[Start of Attachment]
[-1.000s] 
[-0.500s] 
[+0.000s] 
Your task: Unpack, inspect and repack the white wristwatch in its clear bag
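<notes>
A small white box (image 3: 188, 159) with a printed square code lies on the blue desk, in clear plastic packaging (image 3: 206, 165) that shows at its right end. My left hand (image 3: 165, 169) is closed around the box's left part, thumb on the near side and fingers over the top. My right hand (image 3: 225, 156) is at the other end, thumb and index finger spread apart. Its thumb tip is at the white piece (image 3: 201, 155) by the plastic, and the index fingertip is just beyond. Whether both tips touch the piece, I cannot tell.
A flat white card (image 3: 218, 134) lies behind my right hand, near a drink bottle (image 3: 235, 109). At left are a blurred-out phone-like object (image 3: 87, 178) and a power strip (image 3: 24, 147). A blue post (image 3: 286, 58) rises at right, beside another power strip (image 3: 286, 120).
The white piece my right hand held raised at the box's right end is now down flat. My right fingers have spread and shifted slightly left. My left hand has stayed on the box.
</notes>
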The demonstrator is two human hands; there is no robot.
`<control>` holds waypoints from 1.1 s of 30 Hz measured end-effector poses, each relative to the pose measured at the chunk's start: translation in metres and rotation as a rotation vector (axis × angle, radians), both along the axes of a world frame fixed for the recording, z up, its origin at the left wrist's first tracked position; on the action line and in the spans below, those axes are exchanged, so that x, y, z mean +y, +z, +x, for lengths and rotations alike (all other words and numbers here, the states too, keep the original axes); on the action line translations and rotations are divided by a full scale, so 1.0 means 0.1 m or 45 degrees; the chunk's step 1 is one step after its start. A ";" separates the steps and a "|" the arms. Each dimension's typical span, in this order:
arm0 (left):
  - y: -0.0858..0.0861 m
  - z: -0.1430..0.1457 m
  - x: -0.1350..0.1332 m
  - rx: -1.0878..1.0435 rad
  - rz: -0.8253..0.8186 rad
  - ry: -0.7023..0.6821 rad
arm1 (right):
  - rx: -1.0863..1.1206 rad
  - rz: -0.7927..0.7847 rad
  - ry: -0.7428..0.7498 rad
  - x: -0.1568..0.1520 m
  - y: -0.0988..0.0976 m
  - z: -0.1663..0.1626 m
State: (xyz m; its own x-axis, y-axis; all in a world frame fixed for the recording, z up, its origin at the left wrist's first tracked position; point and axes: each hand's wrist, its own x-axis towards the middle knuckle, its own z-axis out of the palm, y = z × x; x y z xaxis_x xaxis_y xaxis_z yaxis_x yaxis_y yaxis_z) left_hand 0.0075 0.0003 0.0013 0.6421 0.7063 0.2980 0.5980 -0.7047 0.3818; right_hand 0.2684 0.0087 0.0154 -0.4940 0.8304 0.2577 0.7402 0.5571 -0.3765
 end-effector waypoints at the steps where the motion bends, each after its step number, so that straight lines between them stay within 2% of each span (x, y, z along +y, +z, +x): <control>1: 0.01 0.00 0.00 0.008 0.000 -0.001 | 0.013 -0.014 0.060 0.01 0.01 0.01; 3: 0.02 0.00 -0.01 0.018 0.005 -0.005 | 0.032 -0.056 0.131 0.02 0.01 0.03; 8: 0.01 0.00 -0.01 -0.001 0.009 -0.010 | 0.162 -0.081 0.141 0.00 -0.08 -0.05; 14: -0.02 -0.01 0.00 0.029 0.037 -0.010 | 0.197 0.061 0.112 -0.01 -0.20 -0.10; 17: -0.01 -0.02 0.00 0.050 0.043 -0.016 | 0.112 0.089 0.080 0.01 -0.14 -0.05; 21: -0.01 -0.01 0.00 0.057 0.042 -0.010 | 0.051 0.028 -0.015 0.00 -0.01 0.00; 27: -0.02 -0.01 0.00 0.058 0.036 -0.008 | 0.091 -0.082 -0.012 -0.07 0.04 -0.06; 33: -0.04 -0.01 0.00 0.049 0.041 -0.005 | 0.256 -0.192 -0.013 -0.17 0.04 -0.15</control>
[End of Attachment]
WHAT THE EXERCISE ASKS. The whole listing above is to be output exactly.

EXERCISE RESULT.
[-1.000s] 
[-0.500s] 
[+0.000s] 
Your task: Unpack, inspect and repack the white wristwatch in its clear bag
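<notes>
A small white box (image 3: 188, 159) with a printed square code lies on the blue desk, in clear plastic packaging (image 3: 206, 165) that shows at its right end. My left hand (image 3: 165, 169) is closed around the box's left part, thumb on the near side and fingers over the top. My right hand (image 3: 225, 156) is at the other end, thumb and index finger spread apart. Its thumb tip is at the white piece (image 3: 201, 155) by the plastic, and the index fingertip is just beyond. Whether both tips touch the piece, I cannot tell.
A flat white card (image 3: 218, 134) lies behind my right hand, near a drink bottle (image 3: 235, 109). At left are a blurred-out phone-like object (image 3: 87, 178) and a power strip (image 3: 24, 147). A blue post (image 3: 286, 58) rises at right, beside another power strip (image 3: 286, 120).
The white piece my right hand held raised at the box's right end is now down flat. My right fingers have spread and shifted slightly left. My left hand has stayed on the box.
</notes>
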The demonstrator is two human hands; there is no robot.
`<control>` holds waypoints from 1.1 s of 30 Hz measured end-effector poses, each relative to the pose measured at the chunk's start: translation in metres and rotation as a rotation vector (axis × angle, radians), both along the axes of a world frame fixed for the recording, z up, its origin at the left wrist's first tracked position; on the action line and in the spans below, those axes are exchanged, so that x, y, z mean +y, +z, +x, for lengths and rotations alike (all other words and numbers here, the states too, keep the original axes); on the action line translations and rotations are divided by a full scale, so 1.0 means 0.1 m or 45 degrees; the chunk's step 1 is one step after its start. A ";" separates the steps and a "|" the arms. Each dimension's typical span, in this order:
arm0 (left):
  - y: -0.0858..0.0861 m
  - z: -0.1430..0.1457 m
  - x: -0.1350..0.1332 m
  - rx: -1.0878..1.0435 rad
  - rz: -0.8253..0.8186 rad
  - ry: -0.7023..0.6821 rad
arm1 (right):
  - rx: -1.0863..1.1206 rad
  - rz: -0.7927..0.7847 rad
  - ry: -0.7428..0.7498 rad
  - x: -0.1568..0.1520 m
  - y: -0.0988..0.0976 m
  - z: -0.1663..0.1626 m
State: (xyz m; its own x-axis, y-axis; all in a world frame fixed for the recording, z up, its origin at the left wrist's first tracked position; point and axes: each hand's wrist, its own x-axis towards the middle knuckle, its own z-axis out of the palm, y = z × x; x y z xaxis_x xaxis_y xaxis_z yaxis_x yaxis_y yaxis_z) left_hand 0.0075 0.0003 0.0013 0.6421 0.7063 0.2980 0.5980 -0.7047 0.3818; right_hand 0.2684 0.0087 0.0154 -0.4940 0.8304 0.2577 0.7402 0.5571 -0.3765
 end-effector waypoints at the steps where the motion bends, each after its step number, so that straight lines between them stay within 2% of each span (x, y, z along +y, +z, +x): <control>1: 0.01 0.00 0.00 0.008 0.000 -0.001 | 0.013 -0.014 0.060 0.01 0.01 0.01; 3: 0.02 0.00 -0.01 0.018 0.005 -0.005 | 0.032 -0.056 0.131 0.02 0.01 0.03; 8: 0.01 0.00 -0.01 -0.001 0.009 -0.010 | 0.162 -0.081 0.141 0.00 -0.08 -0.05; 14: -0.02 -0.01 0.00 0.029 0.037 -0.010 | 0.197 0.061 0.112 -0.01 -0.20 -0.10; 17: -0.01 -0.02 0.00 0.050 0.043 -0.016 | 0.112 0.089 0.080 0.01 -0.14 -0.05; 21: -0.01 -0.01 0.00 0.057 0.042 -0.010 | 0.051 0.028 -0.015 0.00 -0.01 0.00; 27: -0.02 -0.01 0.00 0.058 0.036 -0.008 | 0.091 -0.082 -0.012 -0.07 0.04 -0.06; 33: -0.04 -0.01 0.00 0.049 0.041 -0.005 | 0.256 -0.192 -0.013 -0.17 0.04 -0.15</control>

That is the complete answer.